Exercise description
Would you please retype, exactly, the lines of the listing below between the line with "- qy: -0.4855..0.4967" and the line with "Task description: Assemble", inclusive?

[Opening Input data section]

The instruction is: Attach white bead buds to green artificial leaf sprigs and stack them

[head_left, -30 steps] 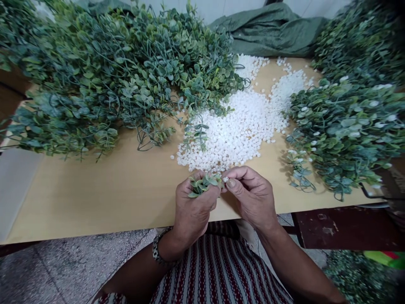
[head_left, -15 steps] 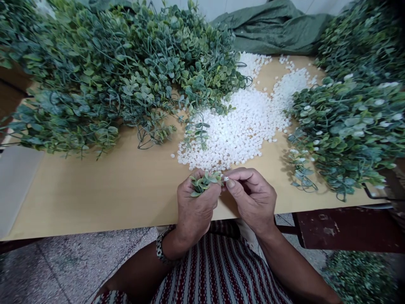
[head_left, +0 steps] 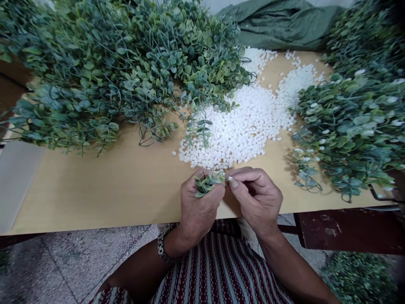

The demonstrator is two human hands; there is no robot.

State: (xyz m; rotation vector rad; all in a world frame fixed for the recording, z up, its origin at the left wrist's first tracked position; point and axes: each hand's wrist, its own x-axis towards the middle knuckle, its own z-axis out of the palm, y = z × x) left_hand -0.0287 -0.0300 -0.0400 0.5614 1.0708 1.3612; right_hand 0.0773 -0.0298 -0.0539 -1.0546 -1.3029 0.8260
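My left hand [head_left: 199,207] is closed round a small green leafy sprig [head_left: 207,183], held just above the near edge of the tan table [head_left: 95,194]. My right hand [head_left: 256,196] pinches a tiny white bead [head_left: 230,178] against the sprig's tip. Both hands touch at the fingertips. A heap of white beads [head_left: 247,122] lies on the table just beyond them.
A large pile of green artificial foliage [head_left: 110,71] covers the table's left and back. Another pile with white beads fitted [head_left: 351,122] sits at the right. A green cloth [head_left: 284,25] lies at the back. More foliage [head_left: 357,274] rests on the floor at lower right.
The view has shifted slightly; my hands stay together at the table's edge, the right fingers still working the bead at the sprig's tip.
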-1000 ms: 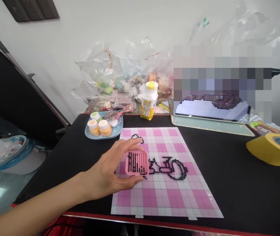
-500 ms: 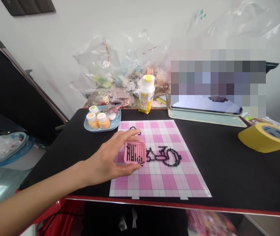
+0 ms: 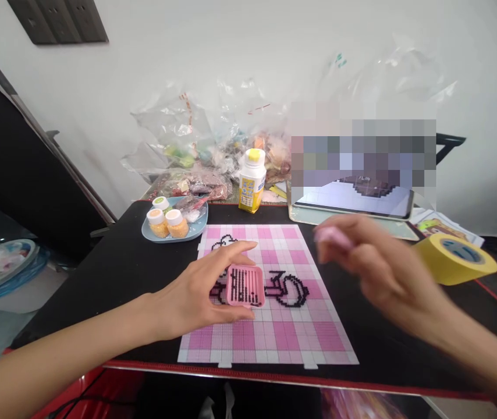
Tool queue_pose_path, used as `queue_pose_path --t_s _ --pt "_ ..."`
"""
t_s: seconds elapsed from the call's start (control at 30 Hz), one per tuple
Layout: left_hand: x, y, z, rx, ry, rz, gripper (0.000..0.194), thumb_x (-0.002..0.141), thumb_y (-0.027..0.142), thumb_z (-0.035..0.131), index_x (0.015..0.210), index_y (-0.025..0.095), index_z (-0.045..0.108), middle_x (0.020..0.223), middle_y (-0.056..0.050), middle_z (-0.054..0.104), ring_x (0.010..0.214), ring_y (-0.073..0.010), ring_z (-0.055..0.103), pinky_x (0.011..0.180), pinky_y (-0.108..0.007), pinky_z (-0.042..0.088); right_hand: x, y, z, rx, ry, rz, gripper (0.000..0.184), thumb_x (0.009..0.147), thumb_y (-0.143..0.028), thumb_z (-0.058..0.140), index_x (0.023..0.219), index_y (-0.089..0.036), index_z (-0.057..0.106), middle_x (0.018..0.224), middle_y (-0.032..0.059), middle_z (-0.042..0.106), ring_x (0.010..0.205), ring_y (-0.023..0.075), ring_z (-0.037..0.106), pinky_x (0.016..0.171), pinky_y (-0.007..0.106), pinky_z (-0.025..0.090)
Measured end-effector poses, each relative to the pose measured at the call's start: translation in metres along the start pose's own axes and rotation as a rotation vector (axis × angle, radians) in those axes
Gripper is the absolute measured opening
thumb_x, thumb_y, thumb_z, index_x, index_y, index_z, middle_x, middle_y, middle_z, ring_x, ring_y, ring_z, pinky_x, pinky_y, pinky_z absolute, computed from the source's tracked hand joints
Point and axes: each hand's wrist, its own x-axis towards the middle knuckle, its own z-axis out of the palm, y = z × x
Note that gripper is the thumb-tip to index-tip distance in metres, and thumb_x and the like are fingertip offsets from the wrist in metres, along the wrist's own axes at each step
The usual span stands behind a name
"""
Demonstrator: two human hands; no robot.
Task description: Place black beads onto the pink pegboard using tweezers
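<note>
Left hand (image 3: 191, 299): grasping square, ridged pink plastic tray (image 3: 256, 284) lined with black beads (image 3: 237, 287)
Right hand (image 3: 375, 262): newly in view, clasping pink object (image 3: 336, 237) (blurred)

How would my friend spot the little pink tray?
Find the black tabletop, then the pink-and-white checked board on it. Over the board, the left hand holds the little tray. Unlike the blue tray with jars, it's pink and ridged, with black pieces in its grooves.

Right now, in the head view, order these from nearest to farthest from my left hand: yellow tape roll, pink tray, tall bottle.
1. Pink tray: held between your left hand's thumb and fingers.
2. Tall bottle: beyond the hand, toward the back.
3. Yellow tape roll: far to the right.
</note>
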Motion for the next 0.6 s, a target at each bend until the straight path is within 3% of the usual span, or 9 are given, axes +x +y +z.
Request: queue_pose_path --t_s 0.07,0.17,0.23,0.5,0.6 --pt "0.001 -0.002 0.003 -0.007 0.003 -0.035 0.091 0.079 0.044 0.086 0.153 0.044 0.031 0.125 -0.001 0.071 0.112 -0.0226 0.069 0.101 -0.040 0.051 0.009 -0.004 0.012 -0.021 -0.051 -0.148 0.030 0.109 -0.030 0.041 0.100 -0.016 0.065 0.077 0.0030 0.071 0.056 0.0109 0.062 0.049 0.021 0.047" --pt "0.000 -0.002 0.005 -0.008 0.023 -0.092 0.094 0.078 0.039 0.088 0.153 0.045 0.031 0.123 0.000 0.071 0.110 -0.0221 0.069 0.100 -0.039 0.051 0.018 -0.006 0.031 -0.120 -0.025 -0.397 0.032 0.109 -0.028 0.042 0.093 -0.016 0.066 0.071 0.0026 0.070 0.057 0.0119 0.061 0.053 0.023 0.044" --pt "-0.001 0.000 0.005 -0.010 0.032 -0.109 0.096 0.077 0.037 0.089 0.153 0.045 0.031 0.123 0.001 0.070 0.111 -0.0220 0.069 0.099 -0.039 0.052 0.019 -0.006 0.041 -0.166 0.003 -0.471 0.035 0.110 -0.032 0.043 0.090 -0.016 0.067 0.069 0.0019 0.068 0.056 0.0124 0.061 0.054 0.024 0.043" --pt "0.001 0.006 0.006 -0.069 0.033 -0.160 0.095 0.078 0.025 0.089 0.149 0.048 0.031 0.119 0.007 0.070 0.105 -0.0179 0.069 0.094 -0.034 0.052 0.002 0.002 0.052 -0.078 -0.049 -0.450 0.032 0.109 -0.032 0.047 0.090 -0.014 0.066 0.071 0.0020 0.069 0.055 0.0120 0.060 0.050 0.024 0.039" --pt "0.001 0.006 0.007 -0.071 0.037 -0.166 0.094 0.077 0.024 0.089 0.150 0.045 0.032 0.119 0.005 0.070 0.105 -0.0194 0.069 0.094 -0.035 0.053 0.001 0.002 0.053 -0.061 -0.060 -0.436 0.028 0.108 -0.031 0.049 0.093 -0.015 0.066 0.070 0.0014 0.069 0.055 0.0124 0.061 0.050 0.025 0.040"
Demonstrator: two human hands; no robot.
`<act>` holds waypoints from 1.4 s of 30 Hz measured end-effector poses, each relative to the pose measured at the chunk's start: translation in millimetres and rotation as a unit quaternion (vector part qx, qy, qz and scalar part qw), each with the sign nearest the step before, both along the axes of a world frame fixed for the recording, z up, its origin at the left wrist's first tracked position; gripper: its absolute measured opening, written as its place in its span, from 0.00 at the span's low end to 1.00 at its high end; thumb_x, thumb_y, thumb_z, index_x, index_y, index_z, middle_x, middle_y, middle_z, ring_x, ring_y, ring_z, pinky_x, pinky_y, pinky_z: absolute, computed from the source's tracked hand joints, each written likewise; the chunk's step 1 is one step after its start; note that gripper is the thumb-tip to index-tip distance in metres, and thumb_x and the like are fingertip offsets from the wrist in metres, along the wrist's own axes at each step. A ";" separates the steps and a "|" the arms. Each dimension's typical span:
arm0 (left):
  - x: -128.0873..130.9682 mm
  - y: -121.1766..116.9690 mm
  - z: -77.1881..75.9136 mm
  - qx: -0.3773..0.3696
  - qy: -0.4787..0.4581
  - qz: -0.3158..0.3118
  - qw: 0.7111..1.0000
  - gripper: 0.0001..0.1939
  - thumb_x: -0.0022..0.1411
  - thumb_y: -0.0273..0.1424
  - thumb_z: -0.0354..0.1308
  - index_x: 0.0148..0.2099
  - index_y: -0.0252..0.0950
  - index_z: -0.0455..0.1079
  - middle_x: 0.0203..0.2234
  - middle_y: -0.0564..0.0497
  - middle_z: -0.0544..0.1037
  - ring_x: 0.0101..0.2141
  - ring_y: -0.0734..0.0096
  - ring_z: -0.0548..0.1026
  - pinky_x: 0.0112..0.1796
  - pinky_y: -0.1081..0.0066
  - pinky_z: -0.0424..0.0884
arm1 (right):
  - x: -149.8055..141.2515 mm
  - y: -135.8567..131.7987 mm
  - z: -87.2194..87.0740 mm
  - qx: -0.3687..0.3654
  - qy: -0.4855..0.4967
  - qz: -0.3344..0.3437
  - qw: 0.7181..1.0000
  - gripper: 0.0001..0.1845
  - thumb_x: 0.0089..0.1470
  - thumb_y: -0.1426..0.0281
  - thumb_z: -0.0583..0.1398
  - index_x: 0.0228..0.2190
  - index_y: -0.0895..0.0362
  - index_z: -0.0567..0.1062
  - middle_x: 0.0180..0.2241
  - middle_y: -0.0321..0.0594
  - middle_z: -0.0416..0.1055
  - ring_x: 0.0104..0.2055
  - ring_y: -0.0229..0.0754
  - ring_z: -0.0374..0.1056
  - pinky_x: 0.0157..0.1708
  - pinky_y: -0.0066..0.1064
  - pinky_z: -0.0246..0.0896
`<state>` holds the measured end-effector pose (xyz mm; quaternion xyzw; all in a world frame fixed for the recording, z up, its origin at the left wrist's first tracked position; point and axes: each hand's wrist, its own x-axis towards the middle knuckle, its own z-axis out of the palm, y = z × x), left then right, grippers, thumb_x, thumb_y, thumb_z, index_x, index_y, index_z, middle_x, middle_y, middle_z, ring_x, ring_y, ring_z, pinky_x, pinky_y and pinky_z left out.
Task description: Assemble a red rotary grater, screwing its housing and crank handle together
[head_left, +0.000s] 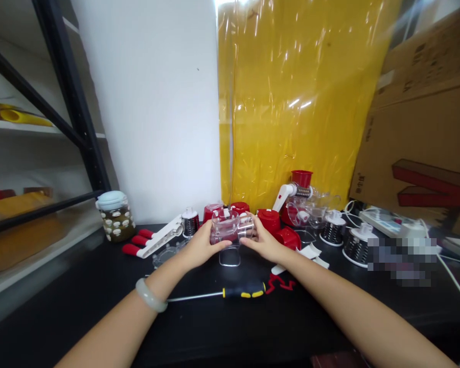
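Note:
My left hand (200, 247) grips the left side of a clear plastic grater housing (227, 230) held just above the black table (222, 327). My right hand (263, 241) holds its right end, fingers wrapped round the clear drum opening. A light bangle sits on my left wrist. Below the hands lies a screwdriver (230, 293) with a black and yellow handle. Behind the housing stand red plastic parts (270, 220).
White and red handles (153, 240) lie at left beside a jar with a pale lid (115, 214). An assembled red grater (299, 197) and steel drum blades (331, 230) stand at right, with a power strip (387, 222) and cardboard boxes (425, 128). Yellow film hangs behind.

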<state>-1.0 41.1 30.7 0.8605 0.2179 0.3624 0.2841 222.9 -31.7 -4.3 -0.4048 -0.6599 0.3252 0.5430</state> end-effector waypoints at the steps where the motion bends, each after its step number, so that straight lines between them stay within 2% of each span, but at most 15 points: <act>1: 0.6 -0.3 0.0 0.012 0.000 0.011 1.000 0.29 0.56 0.43 0.65 0.55 0.37 0.63 0.54 0.40 0.73 0.54 0.50 0.72 0.56 0.46 0.65 | 0.5 -0.1 -0.1 -0.004 0.001 0.000 1.000 0.50 0.50 0.56 0.66 0.64 0.45 0.44 0.57 0.49 0.63 0.54 0.48 0.68 0.55 0.51 0.63; 12: 2.2 -2.8 -1.9 0.032 0.013 0.019 0.999 0.31 0.58 0.42 0.63 0.59 0.37 0.59 0.55 0.39 0.71 0.54 0.51 0.71 0.56 0.48 0.65 | 3.7 -2.6 0.1 -0.014 -0.015 -0.003 1.000 0.51 0.51 0.57 0.65 0.65 0.47 0.42 0.54 0.48 0.65 0.48 0.45 0.70 0.51 0.49 0.66; 17: 1.6 -2.9 -1.8 0.032 0.008 0.002 0.999 0.33 0.58 0.42 0.63 0.61 0.38 0.57 0.55 0.40 0.71 0.54 0.52 0.72 0.56 0.49 0.66 | 4.5 -4.5 2.5 -0.011 -0.031 -0.007 0.999 0.51 0.52 0.57 0.65 0.66 0.46 0.41 0.53 0.47 0.66 0.45 0.44 0.70 0.50 0.47 0.67; 22: -0.1 -1.1 -2.0 0.055 0.029 -0.008 0.998 0.38 0.54 0.43 0.67 0.62 0.39 0.56 0.58 0.39 0.69 0.58 0.48 0.68 0.59 0.46 0.62 | 5.6 -6.6 4.0 -0.010 -0.043 -0.007 0.999 0.51 0.52 0.57 0.65 0.66 0.49 0.41 0.52 0.49 0.67 0.44 0.44 0.71 0.49 0.46 0.67; 27: -1.4 -0.5 -2.6 0.072 0.047 -0.004 0.996 0.37 0.54 0.44 0.67 0.60 0.40 0.56 0.58 0.39 0.68 0.58 0.48 0.68 0.58 0.45 0.63 | 6.7 -7.0 2.7 0.005 -0.056 -0.013 0.998 0.50 0.52 0.58 0.65 0.65 0.50 0.42 0.50 0.49 0.68 0.44 0.44 0.71 0.47 0.46 0.69; 31: -3.1 -3.0 0.1 0.101 0.048 0.006 0.994 0.40 0.52 0.45 0.68 0.61 0.39 0.54 0.57 0.38 0.67 0.58 0.47 0.67 0.58 0.46 0.63 | 6.6 -14.0 8.7 0.059 -0.074 -0.017 0.995 0.51 0.50 0.60 0.67 0.64 0.51 0.44 0.53 0.51 0.65 0.47 0.46 0.71 0.50 0.48 0.68; 35: -5.8 -9.5 7.5 0.127 0.034 -0.021 0.991 0.43 0.48 0.44 0.71 0.60 0.40 0.54 0.55 0.39 0.67 0.56 0.48 0.68 0.56 0.49 0.66 | 2.9 -28.2 20.7 0.138 -0.097 -0.024 0.985 0.51 0.46 0.63 0.69 0.62 0.51 0.47 0.58 0.53 0.60 0.58 0.52 0.64 0.58 0.50 0.61; 39: -6.6 -16.4 13.0 0.167 -0.007 -0.035 0.985 0.38 0.53 0.41 0.68 0.60 0.40 0.54 0.54 0.40 0.67 0.56 0.49 0.69 0.55 0.50 0.66 | 0.9 -36.6 25.1 0.243 -0.170 -0.059 0.953 0.49 0.48 0.64 0.68 0.62 0.52 0.46 0.57 0.54 0.59 0.59 0.53 0.62 0.58 0.51 0.61; 42: -5.2 -20.6 14.7 0.183 -0.031 -0.030 0.982 0.37 0.51 0.40 0.70 0.59 0.41 0.57 0.52 0.41 0.70 0.53 0.51 0.71 0.54 0.51 0.68 | 2.0 -35.7 22.0 0.274 -0.211 -0.076 0.935 0.50 0.47 0.64 0.68 0.61 0.52 0.45 0.56 0.53 0.61 0.57 0.52 0.65 0.56 0.49 0.63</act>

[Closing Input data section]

Response to this exercise
  - qy: -0.4855..0.4967
  - qz: -0.3344..0.3437
  - qw: 0.7181..1.0000
  - gripper: 0.0001..0.1845
  - thumb_x: 0.0089..0.1470
  - thumb_y: -0.1426..0.0281
  - thumb_z: -0.0583..0.1398
  - index_x: 0.0228..0.2190
  - index_y: -0.0895..0.0362
  - index_z: -0.0567..0.1062
  - middle_x: 0.0180..0.2241
  - middle_y: -0.0321..0.0594
  - middle_z: -0.0416..0.1055
  - ring_x: 0.0104..0.2055
  - ring_y: -0.0229..0.0754
  - ring_z: -0.0374..0.1056
  - pinky_x: 0.0157..0.1708
  - pinky_y: -0.0066..0.1064
  - pinky_z: -0.0246..0.0896
`<state>` holds the measured end-effector pose (xyz mm; quaternion xyzw; all in a world frame fixed for the recording, z up, its origin at the left wrist's first tracked position; point and axes: each hand's wrist, its own x-axis towards the middle knuckle, its own z-axis out of the palm, y = z × x), left then right, grippers, thumb_x, thumb_y, thumb_z, index_x, index_y, index_z, middle_x, middle_y, middle_z, ring_x, ring_y, ring_z, pinky_x, pinky_y and pinky_z left out.
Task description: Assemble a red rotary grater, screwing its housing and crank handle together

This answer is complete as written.